Kocki Tomasz, Kocki Janusz, Wielosz Marian, Turski Waldemar A, Urbanska Ewa M
Department of Pharmacology and Toxicology, Skubiszewski Medical University, Jaczewskiego 8, 20-090 Lublin, Poland.
Eur J Pharmacol. 2004 Sep 13;498(1-3):325-6. doi: 10.1016/j.ejphar.2004.07.088.

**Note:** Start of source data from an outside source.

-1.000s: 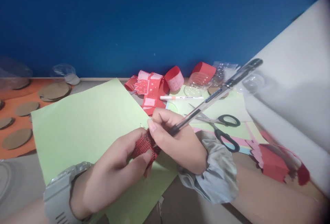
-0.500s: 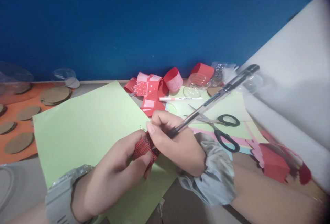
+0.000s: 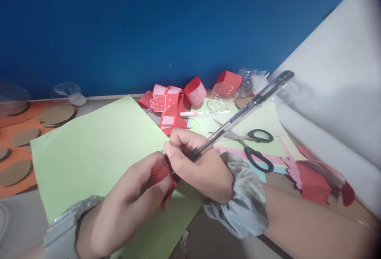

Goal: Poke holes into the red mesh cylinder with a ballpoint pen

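Note:
Between the thumb and fingers of my left hand (image 3: pixel 127 195) is a small red paper piece (image 3: pixel 162 173) with a black crosshatch pattern. My right hand (image 3: pixel 196 163) grips a clear-barrelled pen (image 3: pixel 241 114) with a black cap end, which slants up to the right. The pen's tip is hidden behind my right fingers, close to the red piece. Both hands meet over a large light green paper sheet (image 3: pixel 92 143). My right fingertips touch or nearly touch the upper edge of the red piece; I cannot tell which.
Scissors (image 3: pixel 256 147) with black handles lie on coloured sheets to the right. A white marker (image 3: pixel 205 113) and red paper rings (image 3: pixel 195 91) are behind my hands. Cardboard discs (image 3: pixel 58 115) rest on orange paper at left. Red paper scraps (image 3: pixel 312 181) lie at right; a blue wall (image 3: pixel 178 28) rises behind.
The view has shifted slightly, so things on the table appear a little further left. Both hands keep their grips on the red paper and the pen, with almost no visible movement.

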Tool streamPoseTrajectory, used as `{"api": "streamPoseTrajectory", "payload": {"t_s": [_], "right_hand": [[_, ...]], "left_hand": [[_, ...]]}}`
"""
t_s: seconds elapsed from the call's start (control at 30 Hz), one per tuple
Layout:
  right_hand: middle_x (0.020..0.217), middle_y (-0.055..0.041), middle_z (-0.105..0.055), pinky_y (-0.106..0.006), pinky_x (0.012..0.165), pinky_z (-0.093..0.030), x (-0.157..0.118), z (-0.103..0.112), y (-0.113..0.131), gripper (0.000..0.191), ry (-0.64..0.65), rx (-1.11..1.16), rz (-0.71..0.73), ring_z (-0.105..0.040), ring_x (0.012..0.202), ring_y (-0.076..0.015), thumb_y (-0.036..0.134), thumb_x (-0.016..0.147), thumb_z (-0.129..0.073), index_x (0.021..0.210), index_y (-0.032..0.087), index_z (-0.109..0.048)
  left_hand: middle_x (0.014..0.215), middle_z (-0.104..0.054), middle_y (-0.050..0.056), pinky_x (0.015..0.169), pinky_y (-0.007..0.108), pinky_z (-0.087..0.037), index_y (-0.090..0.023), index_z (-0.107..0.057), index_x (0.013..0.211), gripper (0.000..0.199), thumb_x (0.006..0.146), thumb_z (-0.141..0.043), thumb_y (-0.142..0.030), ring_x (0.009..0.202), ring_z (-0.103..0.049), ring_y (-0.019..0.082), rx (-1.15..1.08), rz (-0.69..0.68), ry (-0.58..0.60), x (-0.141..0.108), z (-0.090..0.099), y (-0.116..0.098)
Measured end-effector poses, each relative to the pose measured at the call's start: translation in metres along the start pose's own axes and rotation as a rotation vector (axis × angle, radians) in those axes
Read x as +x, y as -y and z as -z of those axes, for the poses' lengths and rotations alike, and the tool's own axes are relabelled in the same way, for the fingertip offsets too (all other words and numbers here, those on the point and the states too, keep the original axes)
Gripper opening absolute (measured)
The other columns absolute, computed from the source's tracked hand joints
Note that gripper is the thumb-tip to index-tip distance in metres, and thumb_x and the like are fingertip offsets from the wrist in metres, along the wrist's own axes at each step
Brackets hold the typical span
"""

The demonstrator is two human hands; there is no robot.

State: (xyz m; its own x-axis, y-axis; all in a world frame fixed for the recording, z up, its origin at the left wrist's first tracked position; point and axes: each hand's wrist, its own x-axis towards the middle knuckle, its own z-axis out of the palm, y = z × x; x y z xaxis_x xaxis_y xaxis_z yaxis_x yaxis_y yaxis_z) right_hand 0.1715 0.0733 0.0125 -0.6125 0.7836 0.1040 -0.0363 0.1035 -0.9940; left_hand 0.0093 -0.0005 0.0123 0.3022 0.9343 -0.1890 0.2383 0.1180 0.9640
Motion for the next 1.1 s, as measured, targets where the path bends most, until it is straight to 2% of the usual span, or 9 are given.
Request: {"api": "streamPoseTrajectory", "payload": {"t_s": [0.27, 0.47, 0.6, 0.77, 1.1], "right_hand": [[0.062, 0.0055, -0.032, -0.029, 0.052, -0.026, -0.0009, -0.0001, 0.0038, 0.037, 0.002, 0.004, -0.052, -0.028, 0.057, -0.0116, 0.019, 0.096, -0.056, 0.067, 0.023, -0.034], [0.063, 0.0061, -0.031, -0.027, 0.052, -0.026, -0.0001, 0.0005, 0.0018, 0.037, 0.012, -0.027, -0.031, -0.028, 0.058, -0.0109, 0.017, 0.096, -0.055, 0.067, 0.023, -0.032], [0.063, 0.0065, -0.033, -0.027, 0.052, -0.026, 0.0005, 0.0009, 0.0015, 0.038, -0.002, -0.020, 0.008, -0.029, 0.058, -0.0107, 0.022, 0.098, -0.056, 0.067, 0.023, -0.033], [0.062, 0.0059, -0.031, -0.029, 0.052, -0.025, 0.0000, 0.0000, 0.0046, 0.038, 0.000, -0.032, -0.044, -0.028, 0.057, -0.0113, 0.016, 0.094, -0.056, 0.066, 0.024, -0.032], [0.062, 0.0067, -0.034, -0.027, 0.052, -0.028, 0.0008, 0.0017, 0.0028, 0.037, -0.001, -0.025, -0.022, -0.029, 0.057, -0.0108, 0.019, 0.094, -0.059, 0.066, 0.023, -0.034]], "left_hand": [[0.076, -0.056, -0.002, 0.070, 0.025, -0.047, -0.022, -0.052, 0.079, 0.025, 0.103, -0.044, -0.023, 0.072, -0.055, 0.017, 0.029, -0.017, -0.009, -0.0008, 0.0011, -0.0024], [0.076, -0.056, -0.002, 0.071, 0.025, -0.047, -0.022, -0.052, 0.078, 0.026, 0.103, -0.044, -0.023, 0.073, -0.053, 0.017, 0.040, -0.018, 0.003, 0.0006, 0.0006, -0.0030], [0.077, -0.056, -0.001, 0.071, 0.025, -0.047, -0.022, -0.052, 0.079, 0.026, 0.104, -0.044, -0.024, 0.074, -0.053, 0.017, 0.021, -0.025, -0.007, 0.0017, -0.0003, -0.0027], [0.076, -0.055, -0.002, 0.072, 0.025, -0.046, -0.022, -0.053, 0.083, 0.023, 0.104, -0.043, -0.022, 0.073, -0.053, 0.016, 0.024, -0.021, 0.012, 0.0012, 0.0004, -0.0007], [0.078, -0.055, -0.002, 0.072, 0.026, -0.046, -0.022, -0.053, 0.083, 0.024, 0.104, -0.042, -0.023, 0.073, -0.053, 0.017, 0.015, -0.025, 0.019, -0.0007, 0.0016, -0.0025]]}}
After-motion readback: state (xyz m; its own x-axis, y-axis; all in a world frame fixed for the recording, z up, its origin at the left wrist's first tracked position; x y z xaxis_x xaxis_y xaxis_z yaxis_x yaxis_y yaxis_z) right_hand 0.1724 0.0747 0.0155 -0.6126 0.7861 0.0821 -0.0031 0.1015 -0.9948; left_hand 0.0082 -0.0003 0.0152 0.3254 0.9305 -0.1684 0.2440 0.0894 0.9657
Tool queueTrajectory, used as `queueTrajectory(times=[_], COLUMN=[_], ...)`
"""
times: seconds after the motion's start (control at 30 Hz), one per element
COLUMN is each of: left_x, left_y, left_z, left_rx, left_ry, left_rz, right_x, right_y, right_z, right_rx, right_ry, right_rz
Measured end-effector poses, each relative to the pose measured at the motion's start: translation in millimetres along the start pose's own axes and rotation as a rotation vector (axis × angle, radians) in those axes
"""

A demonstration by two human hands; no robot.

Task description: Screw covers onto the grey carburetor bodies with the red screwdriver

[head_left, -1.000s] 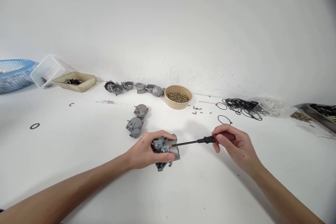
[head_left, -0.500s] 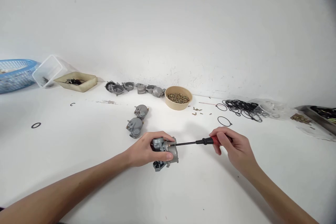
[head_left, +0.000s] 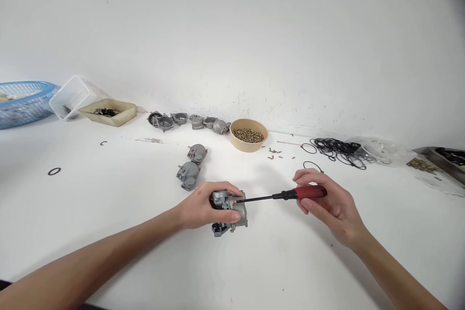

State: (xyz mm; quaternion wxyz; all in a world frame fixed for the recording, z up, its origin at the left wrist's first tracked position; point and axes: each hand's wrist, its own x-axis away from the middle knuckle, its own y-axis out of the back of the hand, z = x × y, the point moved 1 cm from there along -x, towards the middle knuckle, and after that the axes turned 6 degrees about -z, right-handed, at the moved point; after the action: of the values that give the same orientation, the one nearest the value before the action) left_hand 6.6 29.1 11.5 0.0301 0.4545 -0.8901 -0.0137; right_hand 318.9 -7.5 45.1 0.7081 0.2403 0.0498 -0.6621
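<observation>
My left hand (head_left: 207,206) is closed around a grey metal carburetor (head_left: 240,213), thumb on the near side and fingers over the far side, partly covering it. In my right hand (head_left: 327,203) is a screwdriver with a red and black handle (head_left: 308,192), held between the fingers and thumb. Its dark shaft points left, and the tip meets a small brass-coloured screw (head_left: 235,201) on the carburetor's side. Two more carburetors (head_left: 189,173) stand on the white table just beyond my left hand.
A tan bowl of screws (head_left: 249,146) stands near the wall, with loose screws (head_left: 275,151) beside it. Grey carburetor parts (head_left: 165,122) line the wall. Black rubber rings (head_left: 334,147) lie right; a yellowish tray (head_left: 123,115), clear container (head_left: 70,94) and blue basket (head_left: 29,114) stand left.
My right hand's fingers have opened and rolled round the screwdriver handle, exposing more of its red part. The screwdriver tip stays at the screw, and my left hand keeps its hold.
</observation>
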Motion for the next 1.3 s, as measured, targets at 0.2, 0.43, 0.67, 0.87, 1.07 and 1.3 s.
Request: queueTrajectory(times=[0.2,0.43,0.67,0.87,1.07,1.3], left_x=[-1,0,0,1,1,2], left_y=[-0.1,-0.5,-1.0,-1.7,-1.8,-1.7], left_z=[0,1,0,0,0,-1], left_rx=[-0.001,-0.003,-0.031,-0.041,-0.062,-0.043], left_ry=[-0.005,-0.005,-0.005,-0.004,-0.013,-0.017], left_rz=[-0.003,-0.002,-0.01,-0.007,-0.014,0.003], right_x=[0,1,0,4,3,1], right_y=[-2,0,-2,-7,-11,-10], right_z=[-1,-3,-3,3,8,6], right_rx=[0.145,0.017,0.034,0.026,0.008,0.024], right_ry=[-0.075,-0.021,0.01,-0.1,-0.039,-0.24], right_rz=[-0.057,-0.02,-0.017,-0.103,-0.118,-0.163])
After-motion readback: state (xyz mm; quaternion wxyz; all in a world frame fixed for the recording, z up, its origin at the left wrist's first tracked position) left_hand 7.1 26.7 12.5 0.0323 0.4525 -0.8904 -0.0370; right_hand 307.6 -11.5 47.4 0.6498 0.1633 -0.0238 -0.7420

Disturbed formation of kynurenic acid, an endogenous antagonist of glutamate ionotropic receptors, might contribute to the pathogenesis of seizures. Here, the effect of anticonvulsant drug, carbamazepine on the production of kynurenic acid was studied. Carbamazepine (0.5-3 mM) enhanced kynurenic acid synthesis in rat cortical slices and also increased the activity of kynurenine aminotransferase (KAT) I at 0.1-3.0 mM concentration. Thus, anticonvulsant drugs, such as carbamazepine, might act partially via stimulation of kynurenic acid production.
犬尿喹啉酸作为离子型谷氨酸受体的内源性拮抗剂,其生成紊乱可能与癫痫发作的发病机制有关。在此,研究了抗惊厥药物卡马西平对犬尿喹啉酸生成的影响。卡马西平(0.5 - 3 mM)可增强大鼠皮质切片中犬尿喹啉酸的合成,并且在0.1 - 3.0 mM浓度时还可提高犬尿氨酸转氨酶(KAT)I的活性。因此,抗惊厥药物,如卡马西平,可能部分通过刺激犬尿喹啉酸的生成而起作用。